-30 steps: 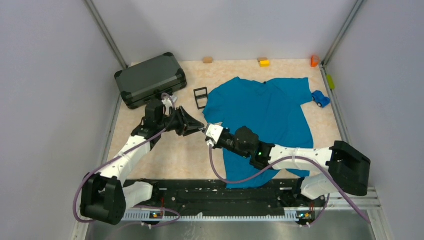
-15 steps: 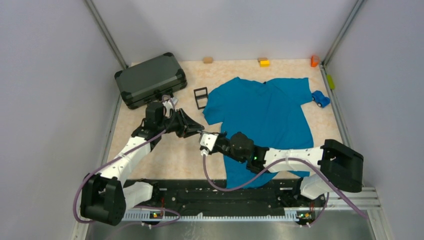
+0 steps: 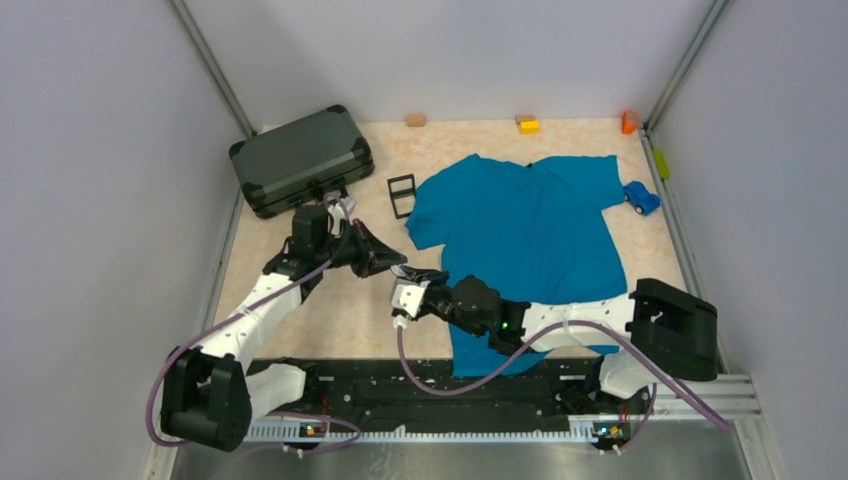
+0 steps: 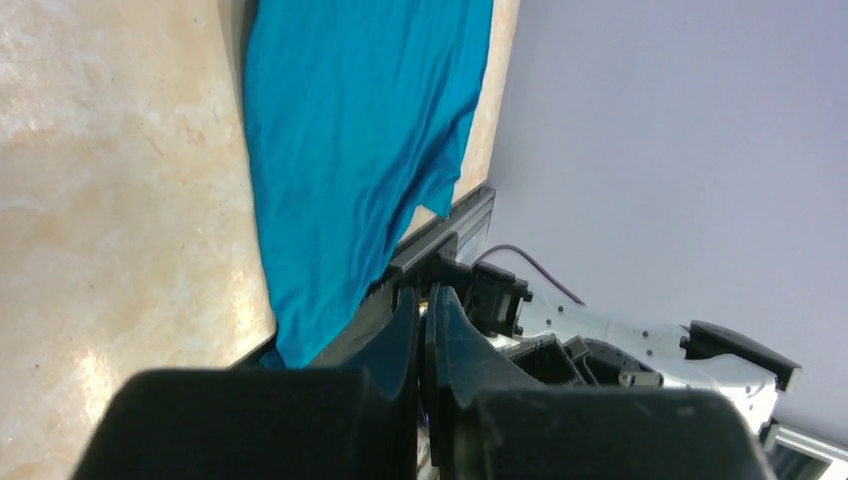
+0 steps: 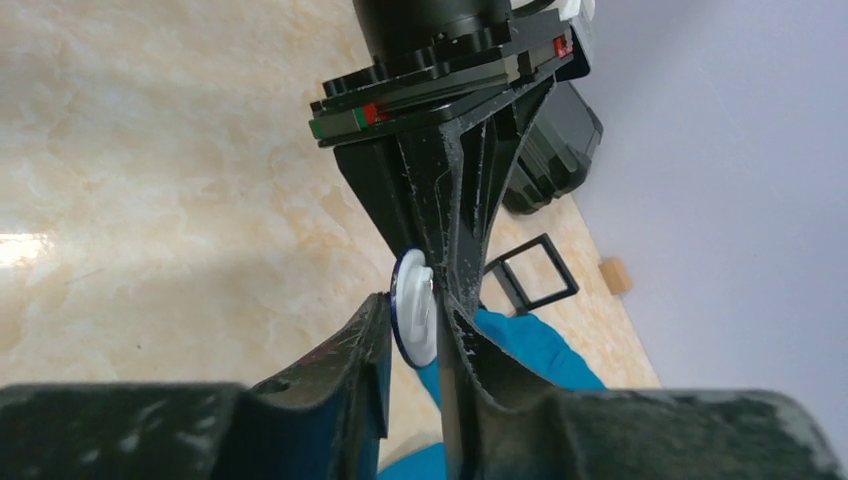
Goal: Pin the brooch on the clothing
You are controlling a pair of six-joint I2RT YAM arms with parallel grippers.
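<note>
The brooch point(image 5: 412, 312), a small round disc with a dark blue rim and white back, stands on edge between the fingertips of my right gripper point(image 5: 418, 300). My left gripper point(image 5: 445, 280) comes down from above, shut, its tips pinching the brooch's back side. Seen from above, the two grippers meet tip to tip over bare table, left gripper point(image 3: 400, 267) and right gripper point(image 3: 415, 277), just left of the clothing point(image 3: 530, 230). The teal T-shirt lies flat, and my right arm crosses its lower part. In the left wrist view my left gripper point(image 4: 427, 300) has its jaws pressed together, with the clothing point(image 4: 350, 150) beyond.
A dark grey case point(image 3: 300, 158) lies at the back left, with a black rectangular frame point(image 3: 401, 194) beside it. A blue toy car point(image 3: 641, 197) sits by the shirt's right sleeve. Small tan point(image 3: 415, 120), yellow point(image 3: 528, 124) and orange point(image 3: 629, 121) blocks line the back wall.
My right gripper carried the brooch leftward off the shirt to the left gripper's tips. The left gripper closed on the brooch. The right jaws eased slightly.
</note>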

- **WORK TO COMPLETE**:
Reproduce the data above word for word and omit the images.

- **WRITTEN RESPONSE**:
-30 steps: 
-15 steps: 
+0 steps: 
+0 steps: 
+0 steps: 
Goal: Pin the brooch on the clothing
You are controlling a pair of six-joint I2RT YAM arms with parallel grippers.
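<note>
The brooch point(image 5: 412, 312), a small round disc with a dark blue rim and white back, stands on edge between the fingertips of my right gripper point(image 5: 418, 300). My left gripper point(image 5: 445, 280) comes down from above, shut, its tips pinching the brooch's back side. Seen from above, the two grippers meet tip to tip over bare table, left gripper point(image 3: 400, 267) and right gripper point(image 3: 415, 277), just left of the clothing point(image 3: 530, 230). The teal T-shirt lies flat, and my right arm crosses its lower part. In the left wrist view my left gripper point(image 4: 427, 300) has its jaws pressed together, with the clothing point(image 4: 350, 150) beyond.
A dark grey case point(image 3: 300, 158) lies at the back left, with a black rectangular frame point(image 3: 401, 194) beside it. A blue toy car point(image 3: 641, 197) sits by the shirt's right sleeve. Small tan point(image 3: 415, 120), yellow point(image 3: 528, 124) and orange point(image 3: 629, 121) blocks line the back wall.
My right gripper carried the brooch leftward off the shirt to the left gripper's tips. The left gripper closed on the brooch. The right jaws eased slightly.
</note>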

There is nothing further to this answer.